[[ RECORDED INFORMATION open ]]

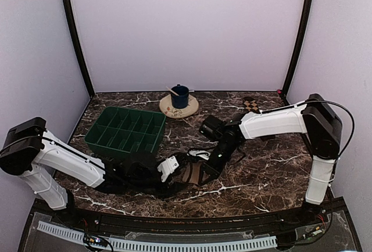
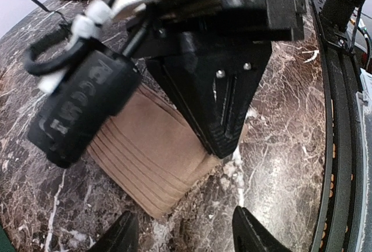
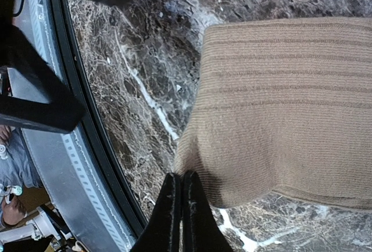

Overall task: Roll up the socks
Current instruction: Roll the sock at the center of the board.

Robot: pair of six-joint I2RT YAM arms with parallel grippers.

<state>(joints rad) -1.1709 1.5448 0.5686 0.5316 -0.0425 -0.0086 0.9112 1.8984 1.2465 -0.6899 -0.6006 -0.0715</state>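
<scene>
Tan sock (image 3: pixel 279 107) flat, nothing rolled.
Our right claw (image 3: pixel 181 205) sits closed at its edge, left claw (image 2: pixel 183 234) open beside; checkered sock (image 1: pixel 251 104) lies far beyond.

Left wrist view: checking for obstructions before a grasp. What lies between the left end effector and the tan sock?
Nothing but bare marble table lies between the left end effector and the tan sock, as the left wrist view shows.

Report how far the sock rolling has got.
Done: nothing looks rolled yet. In hand: the tan sock lies flat on the table, the shut right tool at its edge, the open left tool beside it. Left: rolling it, then the checkered sock, untouched at the far right.
</scene>
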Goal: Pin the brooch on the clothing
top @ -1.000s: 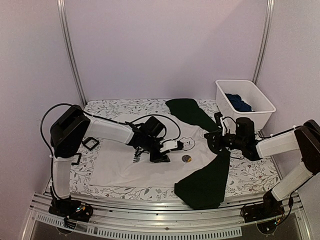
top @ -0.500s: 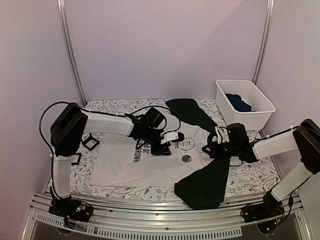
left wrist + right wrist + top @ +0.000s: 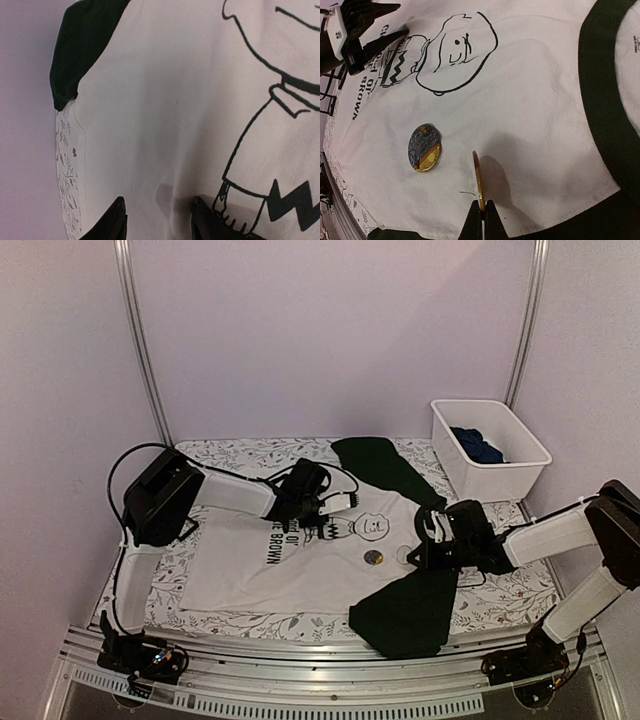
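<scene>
Clothing lies spread flat on the counter, print up, giving a smooth face for pinning. Its brooch rests loose on the white chest, near the printed face. Just right of it, the right claw is clamped on a thin gold piece. The left claw, half open and empty, hovers at the print, likely to steady the cloth.

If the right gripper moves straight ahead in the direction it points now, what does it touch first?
Probably the white cloth of the T-shirt, beside the brooch; the thin gold piece in the right gripper would touch first. Depth is unclear.
</scene>
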`<state>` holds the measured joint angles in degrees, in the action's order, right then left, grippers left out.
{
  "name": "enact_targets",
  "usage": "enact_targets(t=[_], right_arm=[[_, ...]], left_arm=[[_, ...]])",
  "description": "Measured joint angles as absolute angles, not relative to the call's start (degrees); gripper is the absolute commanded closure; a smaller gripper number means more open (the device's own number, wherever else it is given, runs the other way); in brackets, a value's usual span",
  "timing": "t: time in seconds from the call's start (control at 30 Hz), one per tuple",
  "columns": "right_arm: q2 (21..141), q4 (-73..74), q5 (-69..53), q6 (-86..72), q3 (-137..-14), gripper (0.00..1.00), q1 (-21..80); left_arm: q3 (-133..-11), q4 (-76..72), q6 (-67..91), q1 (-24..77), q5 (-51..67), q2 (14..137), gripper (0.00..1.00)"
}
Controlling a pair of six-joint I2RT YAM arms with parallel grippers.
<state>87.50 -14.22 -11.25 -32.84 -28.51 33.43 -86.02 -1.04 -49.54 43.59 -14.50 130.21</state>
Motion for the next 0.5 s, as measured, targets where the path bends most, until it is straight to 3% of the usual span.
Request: enact_targets(t=[0.27, 0.5], right_arm=[[82.61, -8.14, -8.71, -34.59, -27.42, 1.0, 33.43], [82.46, -4.89, -8.47, -27.33, -34.26, 1.0, 33.43]], left_arm=[[-84.55, -4.82, -53.1, 43.03, -16.82, 130.32, 0.49], [-85.14, 4.69, -49.52, 43.05, -4.91, 126.54, 0.44]])
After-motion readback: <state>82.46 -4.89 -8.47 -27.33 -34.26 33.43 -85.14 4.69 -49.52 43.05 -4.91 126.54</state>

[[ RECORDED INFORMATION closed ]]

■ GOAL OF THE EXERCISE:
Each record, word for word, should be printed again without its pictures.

■ FINISHED EXERCISE:
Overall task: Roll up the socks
Current instruction: Roll the sock at the center of the board.

Robot: pair of six-joint I2RT YAM arms with parallel grippers.

<state>(joints rad) -1.1709 1.5448 0.5686 0.5316 -0.0425 -0.0086 0.9112 1.8984 1.2465 -0.6899 -0.6006 -0.0715</state>
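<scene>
Tan sock (image 3: pixel 279 107) flat, nothing rolled.
Our right claw (image 3: pixel 181 205) sits closed at its edge, left claw (image 2: pixel 183 234) open beside; checkered sock (image 1: pixel 251 104) lies far beyond.

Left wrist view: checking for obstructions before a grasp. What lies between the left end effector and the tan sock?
Nothing but bare marble table lies between the left end effector and the tan sock, as the left wrist view shows.

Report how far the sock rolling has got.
Done: nothing looks rolled yet. In hand: the tan sock lies flat on the table, the shut right tool at its edge, the open left tool beside it. Left: rolling it, then the checkered sock, untouched at the far right.
</scene>
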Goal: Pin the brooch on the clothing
top @ -1.000s: 
top @ -0.500s: 
left wrist + right wrist + top @ +0.000s: 
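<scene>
Clothing lies spread flat on the counter, print up, giving a smooth face for pinning. Its brooch rests loose on the white chest, near the printed face. Just right of it, the right claw is clamped on a thin gold piece. The left claw, half open and empty, hovers at the print, likely to steady the cloth.

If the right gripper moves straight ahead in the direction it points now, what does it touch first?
Probably the white cloth of the T-shirt, beside the brooch; the thin gold piece in the right gripper would touch first. Depth is unclear.
</scene>
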`<state>` holds the measured joint angles in degrees, in the action's order, right then left, grippers left out.
{
  "name": "enact_targets",
  "usage": "enact_targets(t=[_], right_arm=[[_, ...]], left_arm=[[_, ...]])",
  "description": "Measured joint angles as absolute angles, not relative to the call's start (degrees); gripper is the absolute commanded closure; a smaller gripper number means more open (the device's own number, wherever else it is given, runs the other way); in brackets, a value's usual span",
  "timing": "t: time in seconds from the call's start (control at 30 Hz), one per tuple",
  "columns": "right_arm: q2 (21..141), q4 (-73..74), q5 (-69..53), q6 (-86..72), q3 (-137..-14), gripper (0.00..1.00), q1 (-21..80); left_arm: q3 (-133..-11), q4 (-76..72), q6 (-67..91), q1 (-24..77), q5 (-51..67), q2 (14..137), gripper (0.00..1.00)"
}
Controlling a pair of six-joint I2RT YAM arms with parallel grippers.
<state>87.50 -14.22 -11.25 -32.84 -28.51 33.43 -86.02 -1.04 -49.54 43.59 -14.50 130.21</state>
Motion for the next 0.5 s, as measured, targets where the path bends most, until it is straight to 3% of the usual span.
Request: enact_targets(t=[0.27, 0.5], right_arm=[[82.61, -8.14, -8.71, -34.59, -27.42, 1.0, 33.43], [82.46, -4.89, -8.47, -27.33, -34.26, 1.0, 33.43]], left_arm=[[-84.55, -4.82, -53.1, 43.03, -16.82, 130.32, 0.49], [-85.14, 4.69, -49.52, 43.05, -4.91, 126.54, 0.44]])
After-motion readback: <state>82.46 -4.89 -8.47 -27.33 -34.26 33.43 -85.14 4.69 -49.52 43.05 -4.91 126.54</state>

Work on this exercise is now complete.